# Resources on holiness for pastors/elders?



## thistle93 (Jan 21, 2014)

Hi! We all know that holiness is to be a virtue of all who call themselves followers of Jesus but this virtue seems to be especially important for those who are pastor/elder of a church since they can often have unique challenges/temptations. Any book, article and/or audio/video you know of that deals with holiness directed to pastors/elders? Thank you! 

For his Glory-
Matthew


----------



## Stephen L Smith (Jan 21, 2014)

Hi Matthew
I cannot say I am an expert in this area but I do have general recommendations which are highly relevant to pastors. I struggle with this area in my own life and I am often reminded by Dr Lloyd-Jones comments that pastors should read the Puritans for their personal edification and balance.

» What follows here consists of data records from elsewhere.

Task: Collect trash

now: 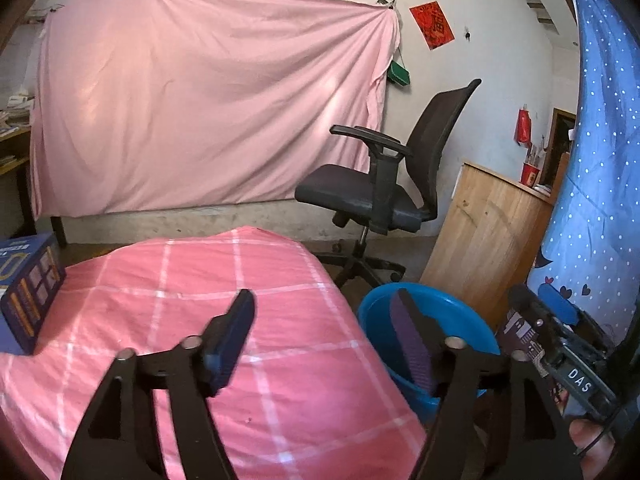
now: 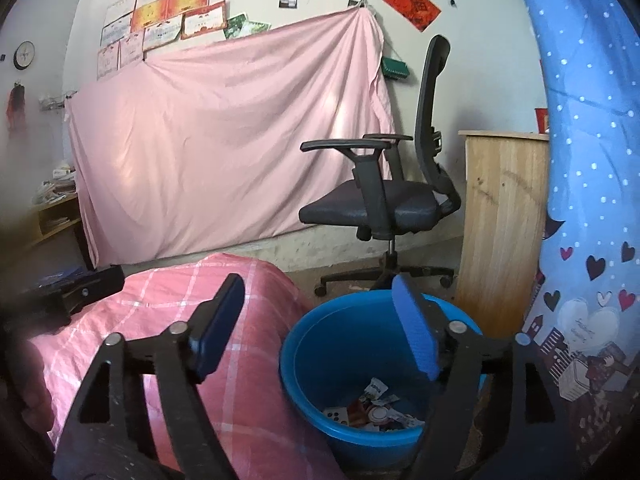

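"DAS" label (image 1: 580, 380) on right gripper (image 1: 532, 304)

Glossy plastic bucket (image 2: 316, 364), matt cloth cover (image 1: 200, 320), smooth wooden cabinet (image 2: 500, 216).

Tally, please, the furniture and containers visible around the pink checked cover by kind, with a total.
Office chair: 1
Wooden cabinet: 1
Blue bucket holding trash: 1
Blue box lying on the cover: 1
Total: 4
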`<state>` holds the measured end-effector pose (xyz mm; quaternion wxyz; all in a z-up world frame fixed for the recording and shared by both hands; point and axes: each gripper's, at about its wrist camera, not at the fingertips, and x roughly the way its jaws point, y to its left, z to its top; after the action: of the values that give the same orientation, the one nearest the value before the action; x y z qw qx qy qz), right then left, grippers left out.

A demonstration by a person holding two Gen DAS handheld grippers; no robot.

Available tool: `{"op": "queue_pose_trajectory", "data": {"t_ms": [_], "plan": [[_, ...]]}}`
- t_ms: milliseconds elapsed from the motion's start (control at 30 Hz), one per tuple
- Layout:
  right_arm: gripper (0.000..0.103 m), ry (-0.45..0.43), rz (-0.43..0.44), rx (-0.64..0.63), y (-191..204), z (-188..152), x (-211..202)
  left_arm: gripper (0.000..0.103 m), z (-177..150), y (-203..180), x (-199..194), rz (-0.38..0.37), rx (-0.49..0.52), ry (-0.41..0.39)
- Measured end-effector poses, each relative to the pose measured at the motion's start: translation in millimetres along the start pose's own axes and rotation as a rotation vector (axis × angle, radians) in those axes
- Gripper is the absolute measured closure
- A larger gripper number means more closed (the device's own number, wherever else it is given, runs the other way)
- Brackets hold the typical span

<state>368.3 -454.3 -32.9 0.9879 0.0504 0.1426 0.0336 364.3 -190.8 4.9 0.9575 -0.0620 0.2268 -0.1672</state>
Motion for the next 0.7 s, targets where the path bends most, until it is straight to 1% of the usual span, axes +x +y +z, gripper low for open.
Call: {"op": "queue_pose_trajectory", "data": {"t_ms": [33, 67, 167, 467, 700], "plan": [[0.000, -0.002, -0.003, 0.000, 0, -1, -2, 0.019, -1, 2, -3, 0.002, -0.005, -0.009], [0.000, -0.004, -0.009, -0.001, 1, -2, -3, 0.013, -4, 4, -7, 0.007, -0.013, -0.026], [0.000, -0.009, -0.020, -0.003, 4, -6, -11, 0.007, -10, 10, -16, 0.016, -0.019, -0.049], [0.000, -0.052, -0.040, 0.004, 21, -23, -48, 0.003, -30, 24, -47, 0.028, -0.016, -0.080], [0.000, -0.067, -0.076, 0.040, 37, -33, -78, 0.003, -43, 30, -75, 0.039, 0.018, -0.102]]}}
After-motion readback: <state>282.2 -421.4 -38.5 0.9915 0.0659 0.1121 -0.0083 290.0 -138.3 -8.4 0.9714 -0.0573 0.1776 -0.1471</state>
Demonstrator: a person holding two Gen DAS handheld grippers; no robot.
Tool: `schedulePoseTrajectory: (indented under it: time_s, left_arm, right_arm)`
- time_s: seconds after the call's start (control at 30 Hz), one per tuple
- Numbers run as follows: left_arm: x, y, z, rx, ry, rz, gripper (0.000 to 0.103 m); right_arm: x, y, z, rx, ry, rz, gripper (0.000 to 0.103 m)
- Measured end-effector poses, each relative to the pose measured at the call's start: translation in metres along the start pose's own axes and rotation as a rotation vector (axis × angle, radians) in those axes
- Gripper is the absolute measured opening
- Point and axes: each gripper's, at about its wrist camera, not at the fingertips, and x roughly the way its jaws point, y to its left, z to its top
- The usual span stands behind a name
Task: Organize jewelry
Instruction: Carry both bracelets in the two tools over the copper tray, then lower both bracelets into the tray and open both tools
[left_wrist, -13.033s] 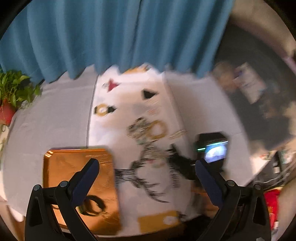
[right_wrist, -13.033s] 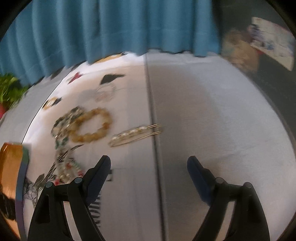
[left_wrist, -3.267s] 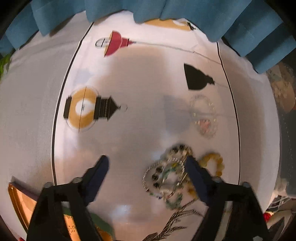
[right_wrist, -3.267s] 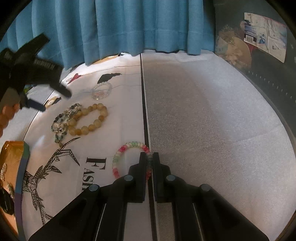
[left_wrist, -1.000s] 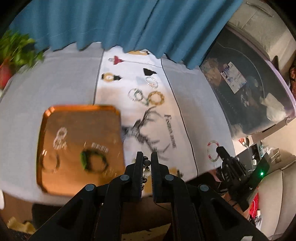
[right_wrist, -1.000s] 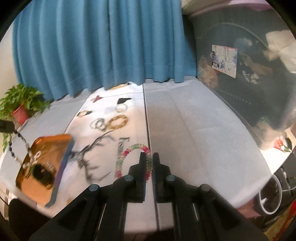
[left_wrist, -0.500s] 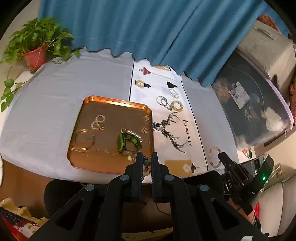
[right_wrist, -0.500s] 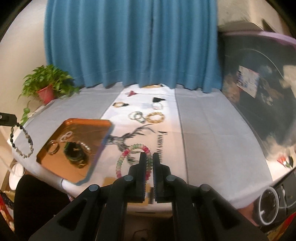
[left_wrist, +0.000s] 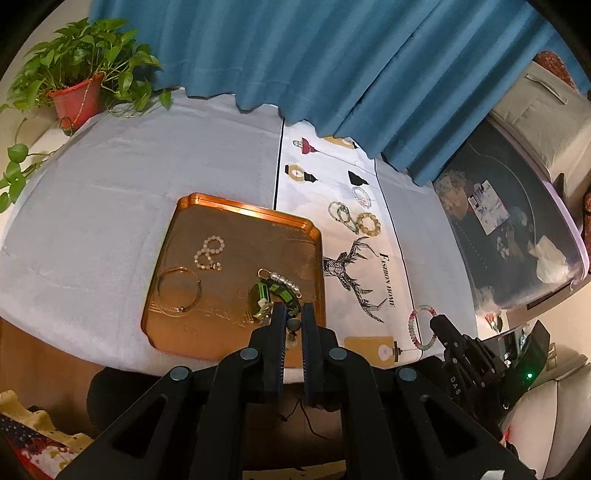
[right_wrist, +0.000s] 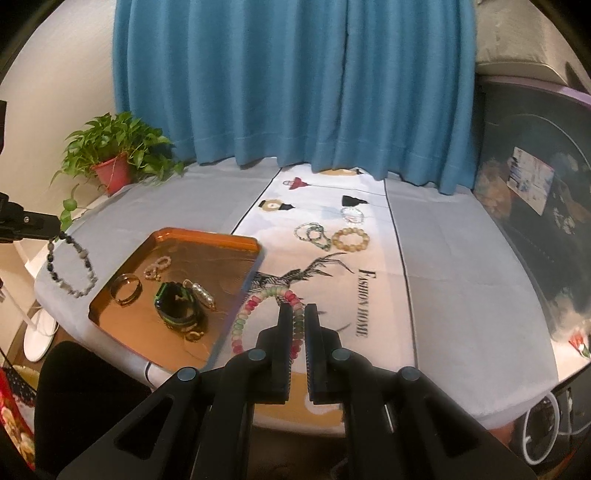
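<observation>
My left gripper (left_wrist: 293, 314) is shut on a dark grey bead bracelet (left_wrist: 294, 325), held high above the table's front edge; the bracelet hangs in a loop in the right wrist view (right_wrist: 70, 266). My right gripper (right_wrist: 299, 314) is shut on a pink and green bead bracelet (right_wrist: 258, 310), also raised; it shows in the left wrist view (left_wrist: 419, 326). The copper tray (left_wrist: 236, 214) holds a pearl bracelet (left_wrist: 208, 253), a gold bangle (left_wrist: 179, 290), a green watch (left_wrist: 262, 297) and a pearl clip (left_wrist: 282, 280). An amber bead bracelet (left_wrist: 368, 224), a green bead bracelet (left_wrist: 341, 214) and a clear bracelet (left_wrist: 361, 195) lie on the printed runner.
A white runner with a deer print (right_wrist: 314, 273) crosses the grey tablecloth (left_wrist: 110, 177). A potted plant (left_wrist: 79, 98) stands at the back left. Blue curtains (right_wrist: 295, 81) hang behind the table. A dark glass table (right_wrist: 535, 192) with clutter is at the right.
Both grippers have lifted further up and back from the table, each still shut on its bracelet. The tray and runner look smaller and farther away.
</observation>
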Motion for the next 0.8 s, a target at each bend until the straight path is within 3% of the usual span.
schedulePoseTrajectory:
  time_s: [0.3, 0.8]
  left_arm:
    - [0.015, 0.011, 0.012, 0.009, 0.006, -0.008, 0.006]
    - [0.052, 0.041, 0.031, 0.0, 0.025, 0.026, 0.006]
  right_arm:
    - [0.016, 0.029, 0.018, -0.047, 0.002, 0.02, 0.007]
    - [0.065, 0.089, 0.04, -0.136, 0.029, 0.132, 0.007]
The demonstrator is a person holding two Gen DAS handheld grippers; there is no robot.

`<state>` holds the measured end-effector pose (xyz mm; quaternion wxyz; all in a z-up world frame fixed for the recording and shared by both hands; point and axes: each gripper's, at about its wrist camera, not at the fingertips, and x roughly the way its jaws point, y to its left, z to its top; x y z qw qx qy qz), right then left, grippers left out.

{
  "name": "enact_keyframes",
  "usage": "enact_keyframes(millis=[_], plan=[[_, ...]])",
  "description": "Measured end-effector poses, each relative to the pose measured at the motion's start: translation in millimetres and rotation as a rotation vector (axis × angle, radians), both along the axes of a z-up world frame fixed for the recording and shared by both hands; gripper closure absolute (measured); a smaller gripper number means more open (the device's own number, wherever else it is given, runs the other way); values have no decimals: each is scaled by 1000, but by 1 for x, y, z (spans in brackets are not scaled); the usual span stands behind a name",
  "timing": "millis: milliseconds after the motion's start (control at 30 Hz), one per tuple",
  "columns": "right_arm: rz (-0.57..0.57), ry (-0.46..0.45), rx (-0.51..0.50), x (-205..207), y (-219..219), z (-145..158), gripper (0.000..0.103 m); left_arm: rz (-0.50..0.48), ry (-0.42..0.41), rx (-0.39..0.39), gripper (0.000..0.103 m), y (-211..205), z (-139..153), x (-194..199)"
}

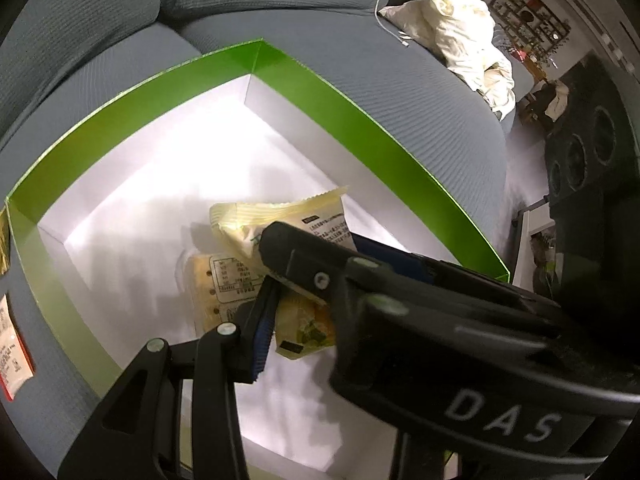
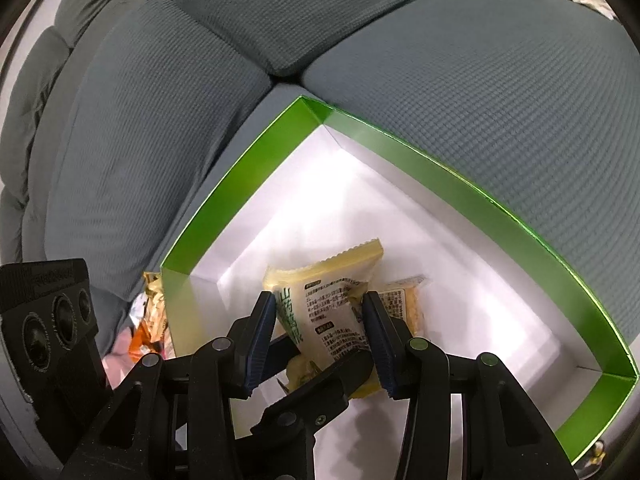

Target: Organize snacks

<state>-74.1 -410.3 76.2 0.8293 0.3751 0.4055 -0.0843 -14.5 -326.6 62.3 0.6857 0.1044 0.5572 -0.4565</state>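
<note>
box: green box (image 2: 460,184) on the sofa, some snacks inside
right gripper (image 2: 320,334): closed on yellow snack pack (image 2: 332,320), low in the box
left gripper (image 1: 280,300): cannot tell
left to do: snacks near box's left side (image 2: 150,320)

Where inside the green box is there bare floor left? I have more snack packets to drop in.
Bare white floor runs toward the far corner of the green box and along both far walls. It is crowded near the cracker pack and the yellow packet in the right tool.

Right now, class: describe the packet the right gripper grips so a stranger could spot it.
Find the green-walled box on the grey sofa. Inside, the pale yellow packet stands propped up with its zigzag edge on top, while the cracker packet lies flat beside it.
</note>
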Motion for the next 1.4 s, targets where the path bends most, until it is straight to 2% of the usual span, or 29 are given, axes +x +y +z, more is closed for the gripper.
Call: enact_keyframes(millis=[133,433,533,567,633,667,767,800,933,1067,1167,1267,1400], plan=[[-18,12,-2,0,-1,-2,55,21,12,19,58,2,-2,1],[-70,9,-11,-8,-5,1,54,65,-48,24,47,13,9,-2],[-67,-16,-21,-10,-1,7,46,74,-78,8,45,19,16,-5],[-68,-22,-29,-11,0,9,42,87,-96,11,43,24,20,-6],[-85,-37,-59,-14,5,16,38,112,-116,11,23,27,25,-7],[-95,-44,-72,-15,6,19,36,114,-115,-16,23,33,29,-8],[-115,-83,-105,-19,10,28,21,133,-124,-83,20,57,45,-10],[-116,-95,-116,-20,13,31,20,144,-132,-100,18,64,51,-11],[-99,-132,-151,-18,26,40,19,221,-194,-178,12,107,72,-14],[-65,-175,-182,-12,44,50,19,336,-247,-224,12,161,86,-16],[-24,-208,-208,-7,64,58,18,433,-293,-225,10,203,88,-13],[26,-229,-237,4,84,64,18,532,-319,-229,4,243,85,-8],[118,-273,-251,12,114,70,17,650,-330,-235,2,288,71,-2]])
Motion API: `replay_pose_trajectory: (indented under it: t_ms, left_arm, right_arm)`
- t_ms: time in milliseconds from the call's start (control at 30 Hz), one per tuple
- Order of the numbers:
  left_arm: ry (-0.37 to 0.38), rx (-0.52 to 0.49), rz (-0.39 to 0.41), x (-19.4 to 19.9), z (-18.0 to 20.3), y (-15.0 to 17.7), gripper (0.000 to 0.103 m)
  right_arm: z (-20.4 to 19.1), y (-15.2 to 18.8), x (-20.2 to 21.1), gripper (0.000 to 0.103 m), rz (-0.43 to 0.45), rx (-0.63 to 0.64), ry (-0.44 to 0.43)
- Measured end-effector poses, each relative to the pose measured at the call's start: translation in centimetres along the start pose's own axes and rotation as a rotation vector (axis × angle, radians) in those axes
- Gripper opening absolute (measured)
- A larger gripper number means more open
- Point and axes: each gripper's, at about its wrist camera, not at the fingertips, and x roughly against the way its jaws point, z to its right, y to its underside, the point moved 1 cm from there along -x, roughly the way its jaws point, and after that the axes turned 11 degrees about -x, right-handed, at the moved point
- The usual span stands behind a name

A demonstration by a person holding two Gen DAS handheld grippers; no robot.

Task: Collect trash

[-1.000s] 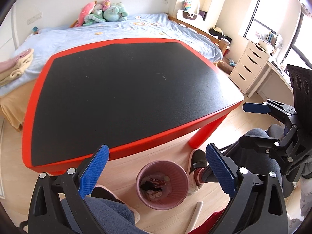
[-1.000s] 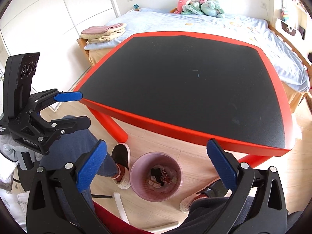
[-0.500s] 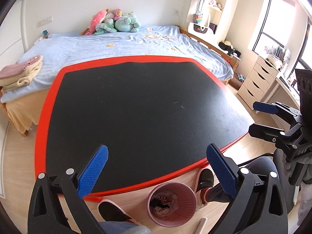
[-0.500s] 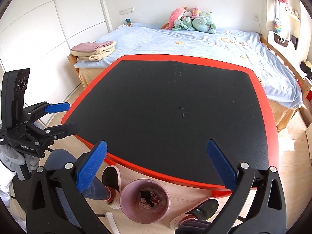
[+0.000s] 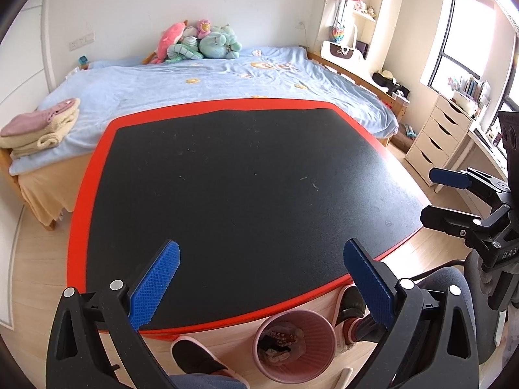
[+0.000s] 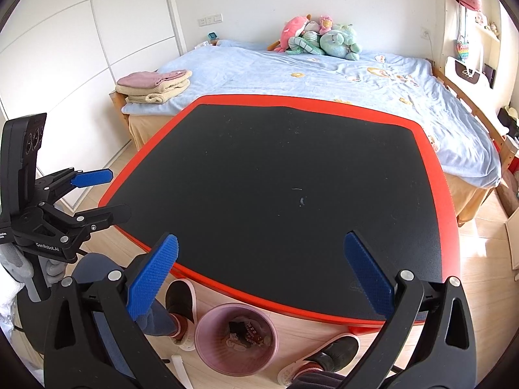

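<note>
Left tongs [image 5: 261, 278] are seen spread wide apart, nothing held between the blue pads; they sit lower centre of the left wrist view, over the near edge of the counter [image 5: 246, 181]. Right tongs [image 6: 261, 275] are likewise spread wide and hold nothing, lower centre of the right wrist view, over the near counter edge.

Each tool is also caught by the other camera: right tongs at the right edge of the left wrist view, beside the counter; left tongs at the left edge of the right wrist view, beside the counter's left corner. Both are seen with jaws apart there too.

Counter top is a black mat with a red border; only faint specks and scuffs are made out on it.

Pink trash bin [image 5: 293, 345] stands on the wooden floor [image 5: 35, 259] just in front of the counter's near edge, bottom centre-right of the left wrist view, bottom centre in the right wrist view. Trash [image 6: 241, 332] is seen inside it: crumpled pale pieces and a dark wrapper with red print. A shoe [image 5: 198, 356] is on either side of the bin.

Behind the counter, upper half of both views, a bed [image 6: 324, 71] with a light blue cover is seen, with plush toys [image 6: 319, 40] at its head and folded towels [image 6: 154, 86] on its left corner. A white drawer unit [image 5: 441, 136] sits at the right of the left wrist view.
</note>
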Motion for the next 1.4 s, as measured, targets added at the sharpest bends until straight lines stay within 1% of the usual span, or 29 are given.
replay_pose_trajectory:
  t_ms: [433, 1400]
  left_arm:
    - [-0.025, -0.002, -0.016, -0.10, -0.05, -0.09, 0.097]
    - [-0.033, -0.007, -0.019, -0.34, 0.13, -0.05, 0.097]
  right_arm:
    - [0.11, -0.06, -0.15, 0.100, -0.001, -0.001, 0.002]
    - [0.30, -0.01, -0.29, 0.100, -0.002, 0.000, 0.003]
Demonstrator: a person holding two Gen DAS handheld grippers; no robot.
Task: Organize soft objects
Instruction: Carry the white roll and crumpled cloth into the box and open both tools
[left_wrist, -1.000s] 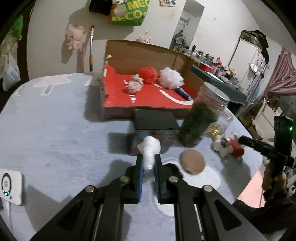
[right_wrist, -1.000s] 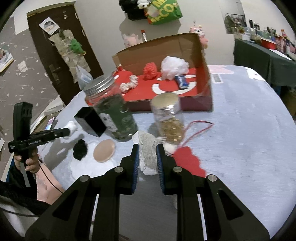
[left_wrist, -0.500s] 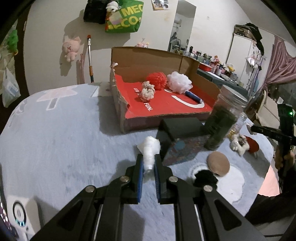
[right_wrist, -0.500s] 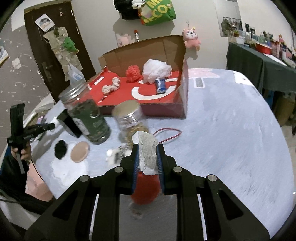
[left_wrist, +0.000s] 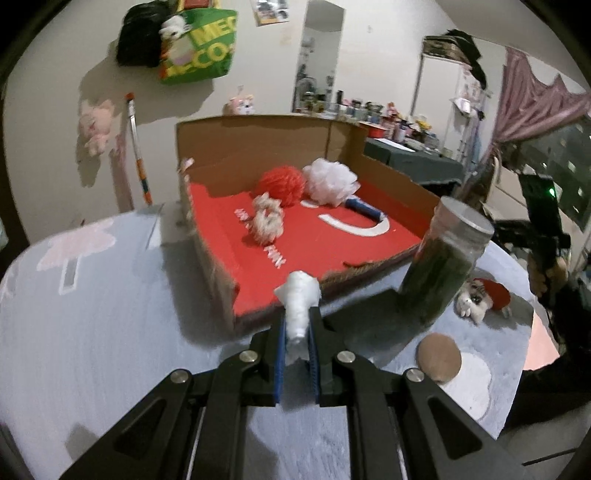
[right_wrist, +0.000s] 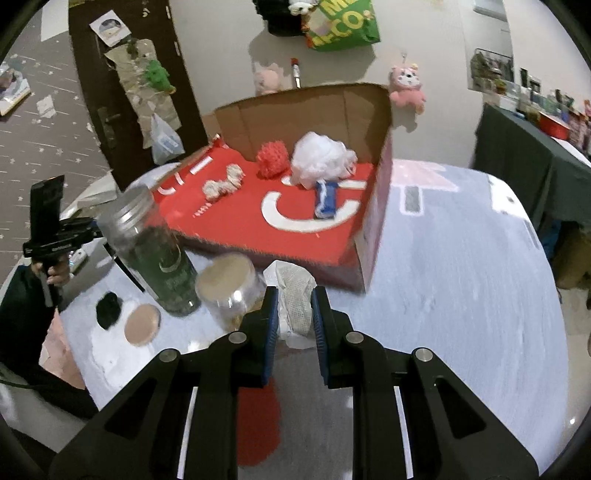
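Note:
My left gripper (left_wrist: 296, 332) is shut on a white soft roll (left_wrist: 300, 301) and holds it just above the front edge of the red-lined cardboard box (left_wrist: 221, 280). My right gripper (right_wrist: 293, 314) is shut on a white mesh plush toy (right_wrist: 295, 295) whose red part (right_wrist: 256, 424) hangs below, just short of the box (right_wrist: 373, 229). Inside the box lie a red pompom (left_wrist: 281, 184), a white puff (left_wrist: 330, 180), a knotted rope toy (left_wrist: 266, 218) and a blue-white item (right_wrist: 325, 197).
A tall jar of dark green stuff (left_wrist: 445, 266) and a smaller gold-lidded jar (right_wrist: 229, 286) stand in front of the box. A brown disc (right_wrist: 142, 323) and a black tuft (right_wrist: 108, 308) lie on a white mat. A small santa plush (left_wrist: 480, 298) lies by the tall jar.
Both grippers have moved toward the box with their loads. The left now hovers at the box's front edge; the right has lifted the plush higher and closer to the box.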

1. Paul's advice in 1 and 2 Timothy, and Titus is essential reading for any pastor
2. The Christian in complete Armour by Gurnall. A classic!
3. Holiness by JC Ryle. I would think any issue a pastor needs help on re holiness would be found there
4. Sin and Temptation by John Owen (Crossway publishes 3 works in 1).
5. Owens Spiritual mindedness goes nicely with Sin and Temptation
6 Keeping the heart by John Flavel. Also a classic. 
7. Charity and its Fruits by Jonathan Edwards

Perhaps you were after something specific, but I think the above would be a great aid to pursuing holiness in the heart of any pastor.

As an aside, I personally think it is encouraging that pastors want to focus on holiness, especially when we see the problems with the Driscoll issue as discussed on another thread.


----------



## joejohnston3 (Jan 21, 2014)

Great stuff here and yes, read the Puritans and you will be amazed at the difference. God used them to transform my life!



Stephen L Smith said:


> Hi Matthew
> I cannot say I am an expert in this area but I do have general recommendations which are highly relevant to pastors. I struggle with this area in my own life and I am often reminded by Dr Lloyd-Jones comments that pastors should read the Puritans for their personal edification and balance.
> 
> 1. Paul's advice in 1 and 2 Timothy, and Titus is essential reading for any pastor
> ...


----------



## SolaSaint (Jan 21, 2014)

_The Holiness of God by RC Sproul._


----------